Por Martha Pardiño
Cuando llegamos mi marido y yo a Miami, el 31 de Julio de 1962, en uno de los últimos vuelos de la compañía Pan American, con una flaca maletica, - pues en ese tiempo sólo permitían traer tres mudas de ropa -, al vernos en el aeropuerto de esta ciudad, tan solos, en un país extraño, sin saber a donde ir, ni que hacer, ni a quien contarle nuestra tragedia, y sin un centavo en los bolsillos, pensé: ¿qué rayos hago yo aquí?. Y, a pesar de haber estado presos los dos en la isla, de pronto sentí que se me hacía un nudo en la garganta y se me llenaban los ojos de lágrimas, y ¡deseé con todas las fuerzas de mi corazón, volver a mi Habana querida, abrazar a mis padres, y visitar mi casita de la calle Vista Alegre!

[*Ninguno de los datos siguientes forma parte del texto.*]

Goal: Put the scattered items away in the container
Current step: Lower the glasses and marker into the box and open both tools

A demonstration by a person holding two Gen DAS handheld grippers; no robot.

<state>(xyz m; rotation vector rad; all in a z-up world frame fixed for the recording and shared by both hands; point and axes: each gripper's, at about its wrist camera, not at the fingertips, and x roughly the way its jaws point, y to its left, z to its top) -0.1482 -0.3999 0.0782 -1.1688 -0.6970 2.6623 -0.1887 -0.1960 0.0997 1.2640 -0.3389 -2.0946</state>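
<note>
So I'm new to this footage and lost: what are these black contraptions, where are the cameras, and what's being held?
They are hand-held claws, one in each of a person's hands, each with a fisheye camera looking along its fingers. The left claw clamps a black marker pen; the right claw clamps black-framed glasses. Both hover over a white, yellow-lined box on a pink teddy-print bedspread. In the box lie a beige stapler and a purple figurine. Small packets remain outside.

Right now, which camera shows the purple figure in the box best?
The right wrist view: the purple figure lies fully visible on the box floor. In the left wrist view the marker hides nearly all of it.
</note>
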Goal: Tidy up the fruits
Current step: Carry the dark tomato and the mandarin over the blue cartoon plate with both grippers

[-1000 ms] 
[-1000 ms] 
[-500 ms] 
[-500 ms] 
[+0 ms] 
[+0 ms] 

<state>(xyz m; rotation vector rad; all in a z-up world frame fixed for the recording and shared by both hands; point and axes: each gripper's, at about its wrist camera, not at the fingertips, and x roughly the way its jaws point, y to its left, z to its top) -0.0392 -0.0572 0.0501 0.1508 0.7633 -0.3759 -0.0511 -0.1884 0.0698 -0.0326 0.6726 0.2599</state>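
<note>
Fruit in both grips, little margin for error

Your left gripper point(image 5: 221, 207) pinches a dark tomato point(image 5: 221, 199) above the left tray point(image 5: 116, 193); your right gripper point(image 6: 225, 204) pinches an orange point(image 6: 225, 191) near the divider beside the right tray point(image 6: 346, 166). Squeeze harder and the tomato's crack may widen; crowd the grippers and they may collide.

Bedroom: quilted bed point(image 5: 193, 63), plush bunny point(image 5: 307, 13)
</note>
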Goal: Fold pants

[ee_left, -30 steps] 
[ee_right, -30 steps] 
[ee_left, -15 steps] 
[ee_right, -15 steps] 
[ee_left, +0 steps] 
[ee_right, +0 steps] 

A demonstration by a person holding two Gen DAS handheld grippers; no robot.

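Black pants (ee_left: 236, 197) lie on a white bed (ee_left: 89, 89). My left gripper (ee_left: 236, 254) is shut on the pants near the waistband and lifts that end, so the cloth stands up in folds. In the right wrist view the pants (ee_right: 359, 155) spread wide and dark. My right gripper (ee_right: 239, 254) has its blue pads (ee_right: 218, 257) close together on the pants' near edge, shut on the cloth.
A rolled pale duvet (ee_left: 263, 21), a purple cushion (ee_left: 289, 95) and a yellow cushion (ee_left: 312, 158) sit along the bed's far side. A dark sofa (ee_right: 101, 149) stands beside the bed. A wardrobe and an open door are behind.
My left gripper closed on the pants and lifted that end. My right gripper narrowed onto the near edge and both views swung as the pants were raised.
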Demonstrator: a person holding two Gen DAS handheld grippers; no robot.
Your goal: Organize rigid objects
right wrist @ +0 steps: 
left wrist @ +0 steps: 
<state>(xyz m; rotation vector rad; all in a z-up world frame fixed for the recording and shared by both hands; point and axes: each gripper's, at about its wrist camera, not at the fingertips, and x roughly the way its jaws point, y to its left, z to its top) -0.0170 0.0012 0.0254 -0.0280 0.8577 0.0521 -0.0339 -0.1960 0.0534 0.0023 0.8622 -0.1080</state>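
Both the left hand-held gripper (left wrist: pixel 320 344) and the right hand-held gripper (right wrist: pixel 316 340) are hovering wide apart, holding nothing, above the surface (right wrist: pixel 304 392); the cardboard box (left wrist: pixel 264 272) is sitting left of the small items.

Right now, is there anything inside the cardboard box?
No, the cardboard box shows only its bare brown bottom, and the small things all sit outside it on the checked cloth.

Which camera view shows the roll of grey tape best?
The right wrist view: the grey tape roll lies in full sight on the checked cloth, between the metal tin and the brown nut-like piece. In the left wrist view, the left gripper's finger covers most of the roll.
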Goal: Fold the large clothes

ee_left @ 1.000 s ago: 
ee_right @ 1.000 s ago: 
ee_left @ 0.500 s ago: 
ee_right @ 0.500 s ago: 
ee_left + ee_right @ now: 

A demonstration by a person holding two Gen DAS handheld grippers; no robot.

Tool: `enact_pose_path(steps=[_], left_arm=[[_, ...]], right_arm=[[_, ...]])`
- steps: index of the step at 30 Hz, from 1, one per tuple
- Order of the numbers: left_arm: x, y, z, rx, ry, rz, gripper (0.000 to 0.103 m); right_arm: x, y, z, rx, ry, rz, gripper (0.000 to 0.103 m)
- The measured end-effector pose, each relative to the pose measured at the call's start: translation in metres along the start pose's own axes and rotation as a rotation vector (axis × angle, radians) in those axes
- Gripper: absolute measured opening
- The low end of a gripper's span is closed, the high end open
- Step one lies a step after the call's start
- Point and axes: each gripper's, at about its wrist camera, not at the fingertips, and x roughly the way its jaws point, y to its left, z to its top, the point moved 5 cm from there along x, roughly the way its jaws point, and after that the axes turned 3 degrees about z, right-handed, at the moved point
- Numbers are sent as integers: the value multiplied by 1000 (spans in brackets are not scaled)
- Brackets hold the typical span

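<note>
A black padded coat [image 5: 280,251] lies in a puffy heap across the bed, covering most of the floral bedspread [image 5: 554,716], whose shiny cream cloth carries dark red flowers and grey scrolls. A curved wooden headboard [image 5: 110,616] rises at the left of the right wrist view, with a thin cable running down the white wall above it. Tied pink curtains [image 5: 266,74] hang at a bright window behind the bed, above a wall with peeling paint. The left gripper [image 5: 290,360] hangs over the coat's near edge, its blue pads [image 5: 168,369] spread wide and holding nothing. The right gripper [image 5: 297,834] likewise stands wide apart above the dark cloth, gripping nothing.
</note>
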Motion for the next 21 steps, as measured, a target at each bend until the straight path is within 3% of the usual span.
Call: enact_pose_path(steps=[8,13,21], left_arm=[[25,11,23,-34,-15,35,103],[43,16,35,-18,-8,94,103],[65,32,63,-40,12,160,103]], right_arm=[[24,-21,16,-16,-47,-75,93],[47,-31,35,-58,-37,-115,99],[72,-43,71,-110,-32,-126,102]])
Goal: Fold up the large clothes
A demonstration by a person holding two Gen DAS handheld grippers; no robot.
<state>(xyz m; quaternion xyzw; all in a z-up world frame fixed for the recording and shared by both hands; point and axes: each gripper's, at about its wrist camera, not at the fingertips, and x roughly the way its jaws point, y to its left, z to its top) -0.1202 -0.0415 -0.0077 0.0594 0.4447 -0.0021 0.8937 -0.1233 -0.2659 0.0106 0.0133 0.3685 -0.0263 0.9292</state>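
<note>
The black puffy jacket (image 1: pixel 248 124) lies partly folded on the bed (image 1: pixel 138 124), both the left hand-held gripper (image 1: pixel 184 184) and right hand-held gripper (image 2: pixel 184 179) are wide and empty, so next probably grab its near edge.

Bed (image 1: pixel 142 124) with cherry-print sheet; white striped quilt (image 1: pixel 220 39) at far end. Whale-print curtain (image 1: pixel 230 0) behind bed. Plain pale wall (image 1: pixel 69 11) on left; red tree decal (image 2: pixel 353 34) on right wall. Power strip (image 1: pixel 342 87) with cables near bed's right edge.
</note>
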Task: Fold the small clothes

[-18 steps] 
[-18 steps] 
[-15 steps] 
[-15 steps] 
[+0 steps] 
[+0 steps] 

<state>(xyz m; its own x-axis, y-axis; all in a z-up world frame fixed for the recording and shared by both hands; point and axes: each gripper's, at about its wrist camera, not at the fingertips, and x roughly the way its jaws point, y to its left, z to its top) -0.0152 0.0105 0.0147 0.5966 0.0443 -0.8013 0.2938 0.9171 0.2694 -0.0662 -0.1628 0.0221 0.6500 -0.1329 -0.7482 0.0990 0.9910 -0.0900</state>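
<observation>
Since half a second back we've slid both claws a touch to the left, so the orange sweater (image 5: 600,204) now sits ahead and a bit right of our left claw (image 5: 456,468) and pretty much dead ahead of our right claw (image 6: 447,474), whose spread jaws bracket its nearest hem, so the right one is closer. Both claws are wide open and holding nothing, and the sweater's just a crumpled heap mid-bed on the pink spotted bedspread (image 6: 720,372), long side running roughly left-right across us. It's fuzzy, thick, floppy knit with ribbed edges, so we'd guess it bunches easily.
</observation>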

Cuando en octubre de ese mismo año, me comenzaron los dolores de parto y mi marido tuvo que pedirle prestado su transportation a un vecino, - por cierto, el cacharro tenía un peligroso hueco en el piso del lado del chófer por donde se veía el pavimento -, y ya camino al hospital Mercy, me sentí tan nerviosa y desesperada, que me volví a preguntar: ¿qué rayos hago yo aquí? Y anhelé en ese momento la compañía de mi madre y de mi hermana y el cariño de toda mi familia y mis amigos. Tengo que decir, en honor a la verdad, que no nos costó nada el parto ni la estancia en el hospital y la atención fue excelente. Yo estaba en un salón de seis camas de recién paridas y era la única que nunca tuvo visitas.
Cuando fallece mi madre en La Habana y hago los arreglos para ir al velorio y me niegan la entrada a Cuba, ¡enloquecí de rabia y de dolor y deseé nunca haber salido de mi patria y haber podido estar al lado de mi viejita en sus últimos momentos! Y una vez más repetí para mí: ¿qué rayos hago yo aquí? Comprendo que en esos instantes me invadió una terrible sensación de impotencia y desesperación al pensar que ni siquiera podría darle un beso de despedida a mi querida madre.
Cuando a los seis meses de nacido, a mi hijo Carlos le detectaron un defecto en las piernas y me dieron una carta para llevarlo urgentemente al Miami Children’s Hospital para que le hicieran una evaluación para decidir si la cosa era de operación o si se podía arreglar de otra manera, confieso que me volví loca de dolor, y me ví tan sola, y tan desamparada con mi hijito en brazos, que corrí a la calle y grité: ¿qué rayos hago yo aquí? Gracias a Dios a mi hijo le pusieron yeso en sus piernecitas y en unos meses se arregló el defecto y quedó perfecto. Tampoco en esa ocasión, tuvimos que pagar nada.
Ahora me pongo a pensar en aquellos momentos en que fervientemente deseé estar nuevamente en mi tierra, con mis seres queridos, en mi casita…y me pregunto: ¿qué hubiera sido de nosotros si nos hubiéramos quedado en Cuba después de estar presos y de tener una causa pendiente contra el régimen?
¿Qué hubiera sucedido si doy a luz en Cuba y al querer salir, no nos dejan ir o no dejan salir a nuestro hijo?
¿Qué me hubiera pasado si hubiera podido ir La Habana al velorio de mi madre y después no me dejan regresar a USA? Yo allá en Cuba presa y mi marido y mis tres hijos aquí en Miami, hubiera sido una tragedia impensable para mí.
¿Pienso lo qué le hubiera ocurrido a mi hijo en la Cuba del tirano si se le presenta el defecto en las piernas y me niegan la oportunidad de llevarlo a un médico? Aquí tuvimos la atención de un especialista que lo atendió con dedicación y esmero y el cariño extremo que nos brindó todo el staff del hospital de niños de Miami. Otra vez, no tuvimos que pagar un solo centavo.
Este exilio ha sido duro y hemos tenido momentos de flaqueza y de desesperación y cuando pienso en aquellas circunstancias, le doy gracias a Dios porque pudimos carenar en un país generoso que nos abrió sus puertas y nos ayudó a rehacer nuestras vidas.